Work required: Would you return, word for word, the lines of the data below from the line with "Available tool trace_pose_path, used" through the line with "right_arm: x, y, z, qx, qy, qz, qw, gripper", and no others?

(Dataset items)
Content starts
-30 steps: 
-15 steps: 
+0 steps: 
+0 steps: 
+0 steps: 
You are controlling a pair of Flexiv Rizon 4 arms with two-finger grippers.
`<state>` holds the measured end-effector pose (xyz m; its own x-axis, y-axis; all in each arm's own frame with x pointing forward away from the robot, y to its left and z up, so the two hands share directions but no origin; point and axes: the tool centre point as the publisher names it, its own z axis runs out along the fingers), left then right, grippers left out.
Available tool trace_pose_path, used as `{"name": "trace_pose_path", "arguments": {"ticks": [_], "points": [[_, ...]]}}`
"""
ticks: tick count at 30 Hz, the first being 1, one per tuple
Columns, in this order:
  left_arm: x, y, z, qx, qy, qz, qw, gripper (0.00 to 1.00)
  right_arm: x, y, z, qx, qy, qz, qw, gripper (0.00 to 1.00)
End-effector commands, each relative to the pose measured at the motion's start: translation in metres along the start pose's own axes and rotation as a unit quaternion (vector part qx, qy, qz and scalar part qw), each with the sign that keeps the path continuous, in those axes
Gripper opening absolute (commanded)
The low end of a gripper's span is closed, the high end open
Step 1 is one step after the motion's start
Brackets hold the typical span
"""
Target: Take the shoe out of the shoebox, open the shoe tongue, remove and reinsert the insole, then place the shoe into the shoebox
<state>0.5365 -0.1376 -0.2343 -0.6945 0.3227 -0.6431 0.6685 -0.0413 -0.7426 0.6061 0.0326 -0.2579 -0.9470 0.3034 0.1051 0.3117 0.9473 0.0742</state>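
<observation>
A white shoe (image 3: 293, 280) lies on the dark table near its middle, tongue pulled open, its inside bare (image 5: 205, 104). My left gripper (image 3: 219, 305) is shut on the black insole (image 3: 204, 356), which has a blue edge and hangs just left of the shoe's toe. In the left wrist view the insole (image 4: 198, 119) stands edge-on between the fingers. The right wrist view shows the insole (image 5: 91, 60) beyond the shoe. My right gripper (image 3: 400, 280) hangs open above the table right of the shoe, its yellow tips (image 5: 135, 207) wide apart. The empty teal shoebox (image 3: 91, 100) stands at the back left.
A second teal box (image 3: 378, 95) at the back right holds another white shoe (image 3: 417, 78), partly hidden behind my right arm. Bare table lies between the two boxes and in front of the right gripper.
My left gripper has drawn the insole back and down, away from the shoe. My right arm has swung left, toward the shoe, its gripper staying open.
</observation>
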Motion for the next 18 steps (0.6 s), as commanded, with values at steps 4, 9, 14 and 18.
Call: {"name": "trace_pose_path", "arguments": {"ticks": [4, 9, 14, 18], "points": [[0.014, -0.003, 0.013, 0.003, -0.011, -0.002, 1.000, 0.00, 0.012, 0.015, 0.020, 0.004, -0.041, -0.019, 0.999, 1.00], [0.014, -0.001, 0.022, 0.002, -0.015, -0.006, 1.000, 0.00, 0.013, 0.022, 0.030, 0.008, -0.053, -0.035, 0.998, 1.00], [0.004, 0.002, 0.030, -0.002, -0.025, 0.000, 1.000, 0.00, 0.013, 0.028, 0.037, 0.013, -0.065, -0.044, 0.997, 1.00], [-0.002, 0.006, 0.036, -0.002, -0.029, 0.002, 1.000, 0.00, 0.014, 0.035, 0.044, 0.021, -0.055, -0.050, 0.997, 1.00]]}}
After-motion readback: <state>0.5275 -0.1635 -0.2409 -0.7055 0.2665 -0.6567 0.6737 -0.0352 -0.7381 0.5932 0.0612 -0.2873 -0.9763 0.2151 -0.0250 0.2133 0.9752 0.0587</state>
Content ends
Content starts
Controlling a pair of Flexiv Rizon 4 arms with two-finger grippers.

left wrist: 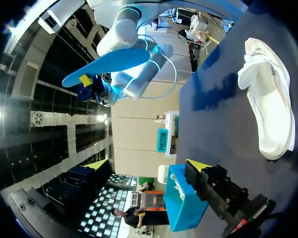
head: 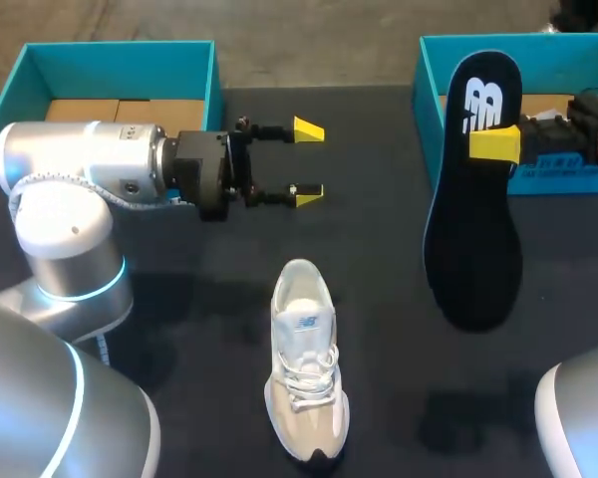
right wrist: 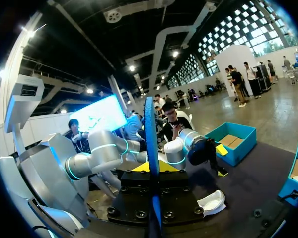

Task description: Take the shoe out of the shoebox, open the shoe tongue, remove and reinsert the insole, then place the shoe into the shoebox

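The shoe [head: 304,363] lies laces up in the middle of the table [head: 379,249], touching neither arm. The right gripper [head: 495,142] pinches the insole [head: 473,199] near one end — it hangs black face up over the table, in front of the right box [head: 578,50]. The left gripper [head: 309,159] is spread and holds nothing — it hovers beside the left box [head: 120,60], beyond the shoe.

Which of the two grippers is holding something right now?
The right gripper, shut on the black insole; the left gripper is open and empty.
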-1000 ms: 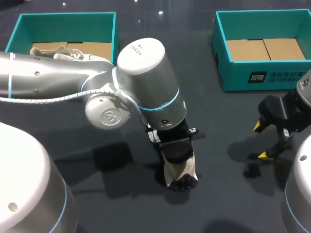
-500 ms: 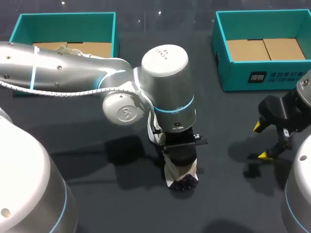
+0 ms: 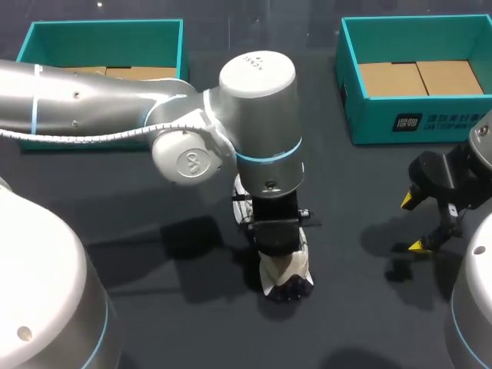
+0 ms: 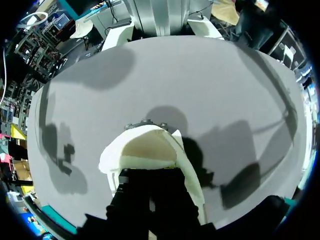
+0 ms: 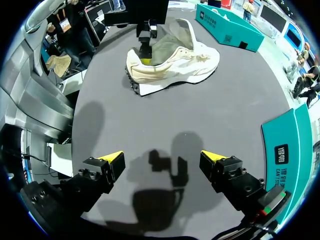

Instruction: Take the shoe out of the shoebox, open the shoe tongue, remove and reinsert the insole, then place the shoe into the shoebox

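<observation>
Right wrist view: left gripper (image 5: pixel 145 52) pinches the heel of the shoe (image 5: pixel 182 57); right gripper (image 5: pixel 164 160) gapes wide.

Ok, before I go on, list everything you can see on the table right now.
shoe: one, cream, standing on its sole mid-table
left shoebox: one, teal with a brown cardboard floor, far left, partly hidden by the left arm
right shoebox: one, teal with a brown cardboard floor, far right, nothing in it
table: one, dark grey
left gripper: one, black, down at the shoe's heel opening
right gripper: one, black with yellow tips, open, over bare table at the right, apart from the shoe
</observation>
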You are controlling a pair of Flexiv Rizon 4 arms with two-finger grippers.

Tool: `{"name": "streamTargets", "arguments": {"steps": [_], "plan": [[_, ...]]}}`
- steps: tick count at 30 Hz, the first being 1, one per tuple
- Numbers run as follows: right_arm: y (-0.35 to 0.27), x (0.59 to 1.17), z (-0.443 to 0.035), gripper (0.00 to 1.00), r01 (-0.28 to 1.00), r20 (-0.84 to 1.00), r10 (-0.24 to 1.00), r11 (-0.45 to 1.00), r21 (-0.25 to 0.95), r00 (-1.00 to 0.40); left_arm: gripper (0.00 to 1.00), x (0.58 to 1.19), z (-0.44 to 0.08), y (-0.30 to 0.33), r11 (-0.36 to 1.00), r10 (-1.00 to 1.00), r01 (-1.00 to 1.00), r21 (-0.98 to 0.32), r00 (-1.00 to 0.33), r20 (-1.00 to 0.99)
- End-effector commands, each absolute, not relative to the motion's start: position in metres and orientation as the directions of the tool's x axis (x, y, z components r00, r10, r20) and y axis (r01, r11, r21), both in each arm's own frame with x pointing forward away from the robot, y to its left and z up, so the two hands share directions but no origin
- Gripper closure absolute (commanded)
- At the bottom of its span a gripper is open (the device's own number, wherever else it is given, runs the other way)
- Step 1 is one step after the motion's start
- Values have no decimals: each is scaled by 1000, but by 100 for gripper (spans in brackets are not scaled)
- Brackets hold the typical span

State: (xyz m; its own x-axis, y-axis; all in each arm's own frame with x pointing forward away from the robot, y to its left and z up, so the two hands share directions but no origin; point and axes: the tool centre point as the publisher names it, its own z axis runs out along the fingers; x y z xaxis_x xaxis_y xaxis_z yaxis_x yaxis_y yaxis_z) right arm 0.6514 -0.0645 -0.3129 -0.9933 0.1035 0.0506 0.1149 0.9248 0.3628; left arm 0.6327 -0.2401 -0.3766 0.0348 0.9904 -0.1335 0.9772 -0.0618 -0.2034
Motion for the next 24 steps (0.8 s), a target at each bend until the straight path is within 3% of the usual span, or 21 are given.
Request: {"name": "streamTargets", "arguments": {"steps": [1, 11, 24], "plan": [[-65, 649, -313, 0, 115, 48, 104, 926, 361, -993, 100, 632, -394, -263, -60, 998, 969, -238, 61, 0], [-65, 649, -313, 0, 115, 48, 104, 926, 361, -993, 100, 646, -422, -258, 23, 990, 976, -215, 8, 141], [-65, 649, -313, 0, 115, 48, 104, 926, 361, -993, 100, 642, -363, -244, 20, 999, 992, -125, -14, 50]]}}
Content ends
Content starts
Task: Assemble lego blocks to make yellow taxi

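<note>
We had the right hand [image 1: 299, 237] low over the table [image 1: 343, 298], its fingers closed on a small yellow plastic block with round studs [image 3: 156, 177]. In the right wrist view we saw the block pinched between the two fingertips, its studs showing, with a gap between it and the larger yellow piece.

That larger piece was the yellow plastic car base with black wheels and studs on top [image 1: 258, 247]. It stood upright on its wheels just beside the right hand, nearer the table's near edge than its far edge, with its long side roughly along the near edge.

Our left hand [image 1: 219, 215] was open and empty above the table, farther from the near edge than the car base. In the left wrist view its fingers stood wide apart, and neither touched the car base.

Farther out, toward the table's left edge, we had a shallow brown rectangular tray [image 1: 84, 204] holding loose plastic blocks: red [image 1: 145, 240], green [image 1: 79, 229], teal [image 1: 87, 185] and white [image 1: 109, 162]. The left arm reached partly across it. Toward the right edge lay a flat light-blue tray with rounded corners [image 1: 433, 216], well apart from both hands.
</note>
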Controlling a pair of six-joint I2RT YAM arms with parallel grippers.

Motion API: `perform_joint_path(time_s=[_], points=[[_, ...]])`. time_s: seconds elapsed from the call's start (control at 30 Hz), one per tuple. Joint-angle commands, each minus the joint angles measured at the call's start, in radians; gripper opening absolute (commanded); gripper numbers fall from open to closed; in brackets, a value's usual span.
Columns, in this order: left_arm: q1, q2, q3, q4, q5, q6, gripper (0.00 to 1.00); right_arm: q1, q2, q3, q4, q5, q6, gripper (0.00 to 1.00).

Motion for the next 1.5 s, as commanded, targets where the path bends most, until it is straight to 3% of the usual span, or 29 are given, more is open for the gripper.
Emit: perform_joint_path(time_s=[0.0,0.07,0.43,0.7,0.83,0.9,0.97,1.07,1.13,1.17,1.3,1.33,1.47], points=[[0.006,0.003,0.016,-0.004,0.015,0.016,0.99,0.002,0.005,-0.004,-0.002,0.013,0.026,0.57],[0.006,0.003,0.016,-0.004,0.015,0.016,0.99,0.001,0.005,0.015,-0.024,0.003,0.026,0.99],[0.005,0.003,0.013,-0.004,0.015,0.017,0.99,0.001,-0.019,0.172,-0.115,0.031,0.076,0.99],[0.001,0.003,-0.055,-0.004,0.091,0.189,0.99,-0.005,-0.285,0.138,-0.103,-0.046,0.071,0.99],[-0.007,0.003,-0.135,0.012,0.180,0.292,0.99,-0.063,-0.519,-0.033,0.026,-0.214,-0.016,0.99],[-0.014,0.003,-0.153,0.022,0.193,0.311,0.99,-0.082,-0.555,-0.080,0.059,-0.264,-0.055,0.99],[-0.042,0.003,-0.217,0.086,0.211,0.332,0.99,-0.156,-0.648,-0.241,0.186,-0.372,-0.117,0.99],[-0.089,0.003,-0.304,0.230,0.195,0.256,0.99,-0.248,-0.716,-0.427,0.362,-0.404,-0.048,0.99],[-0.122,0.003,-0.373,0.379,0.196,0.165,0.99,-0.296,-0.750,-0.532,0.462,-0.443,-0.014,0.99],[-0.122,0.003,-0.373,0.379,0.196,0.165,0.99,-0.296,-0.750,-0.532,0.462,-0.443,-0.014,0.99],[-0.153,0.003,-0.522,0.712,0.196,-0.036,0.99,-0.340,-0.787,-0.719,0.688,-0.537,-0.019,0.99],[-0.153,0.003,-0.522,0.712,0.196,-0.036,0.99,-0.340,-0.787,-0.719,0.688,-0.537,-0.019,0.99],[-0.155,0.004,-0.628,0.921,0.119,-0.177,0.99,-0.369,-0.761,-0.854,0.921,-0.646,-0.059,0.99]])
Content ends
Problem solution:
Available tool trace_pose_path, used as `{"name": "trace_pose_path", "arguments": {"ticks": [_], "points": [[_, ...]]}}`
"""
ticks: tick count at 30 Hz, the first being 1, one per tuple
Columns, in this order:
  left_arm: x, y, z, qx, qy, qz, qw, gripper (0.00 to 1.00)
  right_arm: x, y, z, qx, qy, qz, qw, gripper (0.00 to 1.00)

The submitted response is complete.